The Politics of Food

HISD Superintendent Terry Grier Sings The Banana Song


Not since the days of former superintendent Billy Reagan has the Houston media had a chance to sit down in a media roundtable with the superintendent of the Houston ISD, but Tuesday morning Superintendent Terry Grier rejuvenated the discarded tradition and invited the Houston Press and others in for a talk and a typical school breakfast.

And he capped off his first monthly session with a demonstration of the best way to peel a banana (pinch it at the top and the yellow skin just rolls right off.)

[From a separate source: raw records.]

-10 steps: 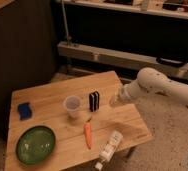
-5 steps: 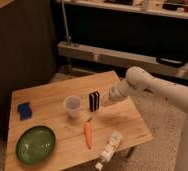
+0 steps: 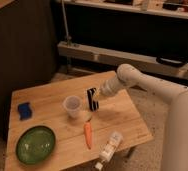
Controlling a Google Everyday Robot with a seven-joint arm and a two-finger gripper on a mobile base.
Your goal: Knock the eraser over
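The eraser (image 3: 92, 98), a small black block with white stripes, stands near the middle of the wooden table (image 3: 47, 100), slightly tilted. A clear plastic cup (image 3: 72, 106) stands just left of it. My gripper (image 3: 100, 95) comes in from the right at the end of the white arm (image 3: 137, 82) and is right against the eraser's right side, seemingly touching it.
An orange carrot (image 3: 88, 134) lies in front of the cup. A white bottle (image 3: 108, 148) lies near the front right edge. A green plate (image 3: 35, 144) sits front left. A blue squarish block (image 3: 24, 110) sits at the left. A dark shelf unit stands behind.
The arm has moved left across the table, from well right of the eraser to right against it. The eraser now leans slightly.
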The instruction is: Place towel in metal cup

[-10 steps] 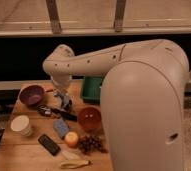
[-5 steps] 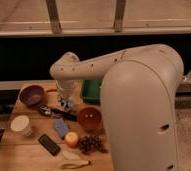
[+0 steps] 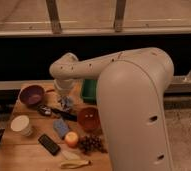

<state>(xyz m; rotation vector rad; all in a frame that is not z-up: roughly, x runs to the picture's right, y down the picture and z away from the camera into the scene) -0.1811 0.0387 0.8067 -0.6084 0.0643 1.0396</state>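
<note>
Gripper (image 3: 65,103) above table, on pale towel (image 3: 66,104)

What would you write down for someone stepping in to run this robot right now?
Gripper: hangs low over the back of the wooden table, between the purple bowl and the orange bowl, with the small pale bluish cloth towel at its tip.
Metal cup: I cannot pick it out in this view; dark clutter lies just below the gripper.
Done: the gripper is at the towel.
Left: find the cup, put the towel in it, let go.
</note>
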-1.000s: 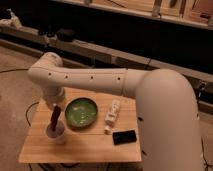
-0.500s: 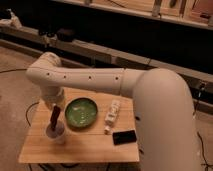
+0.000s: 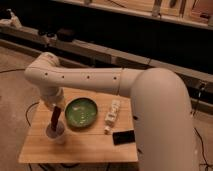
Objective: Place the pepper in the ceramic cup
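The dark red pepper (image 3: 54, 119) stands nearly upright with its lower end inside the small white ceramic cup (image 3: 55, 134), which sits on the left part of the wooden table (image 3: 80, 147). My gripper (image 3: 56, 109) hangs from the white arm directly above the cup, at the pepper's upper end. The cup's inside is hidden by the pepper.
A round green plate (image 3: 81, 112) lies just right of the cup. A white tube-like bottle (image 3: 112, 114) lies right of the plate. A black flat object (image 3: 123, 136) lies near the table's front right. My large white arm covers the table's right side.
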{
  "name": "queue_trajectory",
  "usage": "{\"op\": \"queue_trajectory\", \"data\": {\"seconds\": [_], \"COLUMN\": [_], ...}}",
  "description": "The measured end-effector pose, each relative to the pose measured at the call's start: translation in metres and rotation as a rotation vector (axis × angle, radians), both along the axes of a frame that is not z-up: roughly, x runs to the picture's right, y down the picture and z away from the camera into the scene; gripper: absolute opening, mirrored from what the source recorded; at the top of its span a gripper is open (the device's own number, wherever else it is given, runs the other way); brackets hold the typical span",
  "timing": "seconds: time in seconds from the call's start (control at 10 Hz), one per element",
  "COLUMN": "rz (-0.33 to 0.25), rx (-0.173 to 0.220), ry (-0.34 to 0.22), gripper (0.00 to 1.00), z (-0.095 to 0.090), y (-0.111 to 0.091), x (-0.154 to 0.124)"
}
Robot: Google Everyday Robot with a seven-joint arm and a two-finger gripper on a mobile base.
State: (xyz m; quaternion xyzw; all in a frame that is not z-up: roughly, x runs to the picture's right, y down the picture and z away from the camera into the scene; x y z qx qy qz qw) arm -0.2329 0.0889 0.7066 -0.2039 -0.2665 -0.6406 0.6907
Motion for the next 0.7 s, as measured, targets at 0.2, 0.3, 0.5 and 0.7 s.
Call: {"op": "queue_trajectory", "data": {"seconds": [0.2,0.3,0.5,0.7], "rz": [0.001,0.007,0.034,0.056], "rx": [-0.017,-0.025,-0.052,-0.061], "ry": [0.001,0.003,0.007,0.009], "gripper": [0.80,0.80,0.80,0.80], "z": [-0.0014,-0.0016,-0.0010,0.0002], "y": [0.0025,0.0030,0.0038,0.0022], "x": [-0.0025,-0.0031,-0.0038,-0.0023]}}
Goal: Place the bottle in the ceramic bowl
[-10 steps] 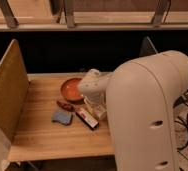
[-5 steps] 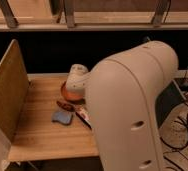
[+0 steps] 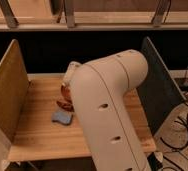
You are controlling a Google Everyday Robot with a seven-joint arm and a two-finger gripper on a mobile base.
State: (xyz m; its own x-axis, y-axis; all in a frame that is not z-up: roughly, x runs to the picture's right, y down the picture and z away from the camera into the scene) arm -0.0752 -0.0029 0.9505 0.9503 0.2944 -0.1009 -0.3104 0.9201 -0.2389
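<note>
Mostly white arm (image 3: 112,105) across the ceramic bowl (image 3: 64,93), blue sponge (image 3: 62,118) nearby, hand hidden, grip unknowable.

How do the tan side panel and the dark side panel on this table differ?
The tan panel is light wood; the dark panel is grey. The tan panel shows fully; the arm covers part of the dark panel. Both stand upright at the table ends. The gripper hangs by the ceramic bowl.

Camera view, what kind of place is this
Probably a lab test station, not a home: a wooden table fenced by upright side panels, cables on the floor, and the arm over the bowl. The gripper is hidden behind the arm.
</note>
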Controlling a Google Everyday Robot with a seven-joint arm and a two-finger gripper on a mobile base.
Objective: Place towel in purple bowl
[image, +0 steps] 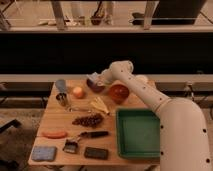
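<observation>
Purple bowl, far on worktop: my gripper hangs at its rim w/ what looks like the pale towel. Jaws apart or clamped? Can't tell. Risk: release off-centre, cloth drapes the rim & slips out.

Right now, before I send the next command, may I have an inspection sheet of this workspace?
Surface: wooden table, crowded.
Job's things: purple bowl at the back; towel not made out, perhaps hidden at the gripper.
Clutter: red bowl, orange, cup, can, banana, grapes, carrot, blue pad, brush, black block, green tray.
Grippers: gripper at the purple bowl, just above it; white arm reaches in from the right.
Cables: nothing seen.
Surroundings: dark wall behind the table.
</observation>
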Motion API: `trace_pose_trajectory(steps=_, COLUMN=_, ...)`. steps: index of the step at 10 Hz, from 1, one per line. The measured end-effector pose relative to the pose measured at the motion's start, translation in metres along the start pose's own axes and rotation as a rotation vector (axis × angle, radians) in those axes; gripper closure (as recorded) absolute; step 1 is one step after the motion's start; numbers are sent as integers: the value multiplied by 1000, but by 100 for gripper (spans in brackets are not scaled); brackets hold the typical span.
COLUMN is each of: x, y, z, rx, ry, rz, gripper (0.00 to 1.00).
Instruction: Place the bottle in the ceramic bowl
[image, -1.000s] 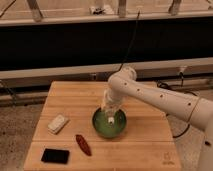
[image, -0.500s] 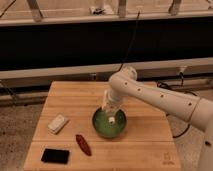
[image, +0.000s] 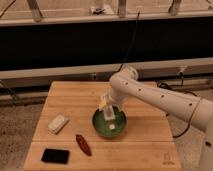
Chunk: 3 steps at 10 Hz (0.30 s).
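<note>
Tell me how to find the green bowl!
Look at the wooden table. The ceramic bowl sits near its middle, right under the gripper on the white arm. It's round and shiny green, unlike the flat white block and dark red thing.

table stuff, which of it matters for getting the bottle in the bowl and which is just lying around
Part of the job:
- bottle, over the bowl at the tool
- ceramic bowl
- tool, just above the bowl

Just lying about:
- white block
- dark red oblong thing
- flat black rectangle
</note>
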Motion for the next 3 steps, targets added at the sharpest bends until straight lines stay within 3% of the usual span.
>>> trace_pose_trajectory(steps=3, x=1, y=2, z=-1, rx=0, ry=-4, rz=2, gripper=20)
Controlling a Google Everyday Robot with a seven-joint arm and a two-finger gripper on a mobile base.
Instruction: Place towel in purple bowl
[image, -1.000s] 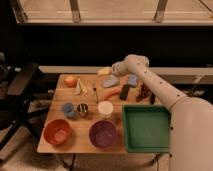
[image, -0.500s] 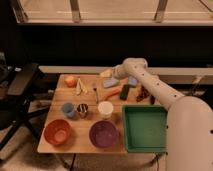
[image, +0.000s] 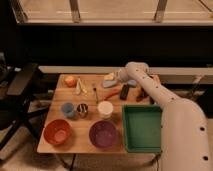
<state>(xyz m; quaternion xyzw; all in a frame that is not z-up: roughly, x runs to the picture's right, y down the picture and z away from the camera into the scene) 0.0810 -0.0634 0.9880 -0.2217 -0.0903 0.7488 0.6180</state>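
Observation:
The purple bowl (image: 104, 134) stands empty at the table's front edge, in the middle. A small grey-blue towel (image: 110, 84) lies at the far side of the wooden table (image: 55, 102). My gripper (image: 116, 78) is low over the far side of the table, just right of and above the towel, with the arm reaching in from the right. I cannot tell whether it touches the towel.
A green tray (image: 142, 128) sits right of the purple bowl and an orange bowl (image: 58, 131) left of it. A white cup (image: 105, 109), a dark cup (image: 82, 110) and a blue cup (image: 67, 109) stand mid-table. An orange (image: 70, 80), a yellow object (image: 109, 76), a red item (image: 114, 93) and a dark item (image: 124, 91) lie at the back.
The arm has come down and shifted slightly left, bringing the gripper lower beside the towel. The objects on the table have not moved.

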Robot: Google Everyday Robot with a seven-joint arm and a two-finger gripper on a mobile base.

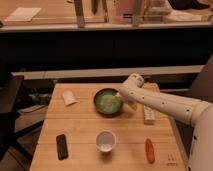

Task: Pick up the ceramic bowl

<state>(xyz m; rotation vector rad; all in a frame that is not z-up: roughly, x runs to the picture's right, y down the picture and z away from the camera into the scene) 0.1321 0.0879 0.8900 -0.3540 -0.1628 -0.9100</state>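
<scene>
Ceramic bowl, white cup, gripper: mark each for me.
ceramic bowl [104, 102], camera view, speckled green inside.
white cup [105, 142], camera view, its inside.
gripper [120, 96], camera view, between fingertips at the bowl's rim nearest the arm.

Arm casing: the arm [161, 103] is white throughout, built of smooth tubular sections with a matte shell.
Section profile: slimmer toward the far end, thickening steadily toward the body.
Joint housing: a rounded white joint cap [133, 83] at the far bend, domed, slightly brighter on its top.
Surface markings: a row of small dark dots along the forearm shell; whether screws or printed marks cannot be told.
Body: a broad white base section [202, 134] at the right edge, plain, curved outline.
Cables: none exposed on the visible sides.
Gripper: the gripper [120, 96] is pale, cream-tinted, small, at the right rim of the ceramic bowl [104, 103].
</scene>
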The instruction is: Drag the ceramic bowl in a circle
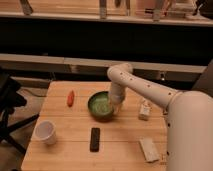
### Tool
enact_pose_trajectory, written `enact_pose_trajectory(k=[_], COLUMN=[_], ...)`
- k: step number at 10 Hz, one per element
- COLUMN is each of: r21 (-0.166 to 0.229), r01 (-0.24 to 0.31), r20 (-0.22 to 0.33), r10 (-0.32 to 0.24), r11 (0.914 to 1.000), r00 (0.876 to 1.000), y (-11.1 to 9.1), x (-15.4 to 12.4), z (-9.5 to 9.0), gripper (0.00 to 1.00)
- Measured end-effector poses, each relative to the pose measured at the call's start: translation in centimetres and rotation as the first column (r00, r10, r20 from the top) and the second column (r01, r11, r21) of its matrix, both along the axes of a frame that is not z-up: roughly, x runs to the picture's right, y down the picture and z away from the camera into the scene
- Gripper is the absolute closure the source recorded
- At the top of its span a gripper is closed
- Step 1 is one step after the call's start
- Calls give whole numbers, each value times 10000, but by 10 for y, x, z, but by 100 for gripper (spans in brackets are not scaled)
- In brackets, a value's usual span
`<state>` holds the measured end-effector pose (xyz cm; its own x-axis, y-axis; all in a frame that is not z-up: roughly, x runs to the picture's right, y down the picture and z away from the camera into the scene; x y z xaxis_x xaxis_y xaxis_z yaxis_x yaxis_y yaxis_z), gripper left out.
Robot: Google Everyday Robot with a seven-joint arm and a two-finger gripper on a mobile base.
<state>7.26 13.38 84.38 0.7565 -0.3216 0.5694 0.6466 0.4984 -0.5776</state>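
Observation:
The ceramic bowl point(101, 105), dark green outside and pale green inside, sits on the wooden table point(65, 150) near its middle. My white arm reaches in from the right and bends down over the bowl's right rim. My gripper point(116, 104) is at that right rim, at or just inside the edge. A small white cup point(45, 132) stands at the front left, well apart from the bowl.
A red-orange carrot-like object point(70, 98) lies left of the bowl. A black remote point(94, 139) lies in front of it. A small white box point(145, 110) stands to the right, and a pale flat packet point(149, 149) lies at front right. A dark chair point(9, 107) stands left of the table.

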Motion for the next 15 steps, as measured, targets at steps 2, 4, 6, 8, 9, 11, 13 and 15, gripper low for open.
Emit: enact_pose_trajectory(k=[2, 4, 6, 8, 9, 11, 13, 15], r21=[-102, -219, -309, -389, -443, -523, -541, -613], r01=[41, 147, 197, 276, 256, 230, 267, 336], r20=[-74, -110, -163, -210, -245, -304, -360, -405], r10=[-42, -149, -203, -284, -267, -246, -287, -362], r11=[9999, 9997, 9993, 9989, 9987, 9984, 9982, 9976], r00=[10000, 9998, 9997, 9994, 9993, 9992, 9989, 9985], y=[-1, -1, -1, -2, -1, -1, -2, -2], x=[14, 5, 4, 8, 11, 16, 17, 15], z=[2, 3, 5, 5, 3, 2, 1, 1], gripper=[99, 99, 99, 99, 99, 99, 99, 99])
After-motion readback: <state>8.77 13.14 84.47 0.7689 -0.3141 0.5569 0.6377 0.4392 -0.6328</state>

Grier took the opportunity to pitch the recent expansion of the school district's free breakfast program, promising that by packing breakfast into more kids, great results will follow -- and more than just the increased federal subsidy money the district will be getting. Kids will study better, learn more, and behave better for their teachers if they have something other than growling tigers in their stomachs to get them through the day. In fact, Grier somehow worked it around that the district will be saving $2 million with its additional orders through the Aramark food service because buying in greater bulk means more discounts on the pricing.

Of course the district has touted its breakfast program before, but when Houston Press' Sarah Fenske did an on-site visit at Jefferson Davis High School in 2004, she found many of the breakfasts weren't actually eaten. And that the teacher checkoff lists, showing how much had been eaten, bore little reality to the inspected coolers returned to the cafeteria.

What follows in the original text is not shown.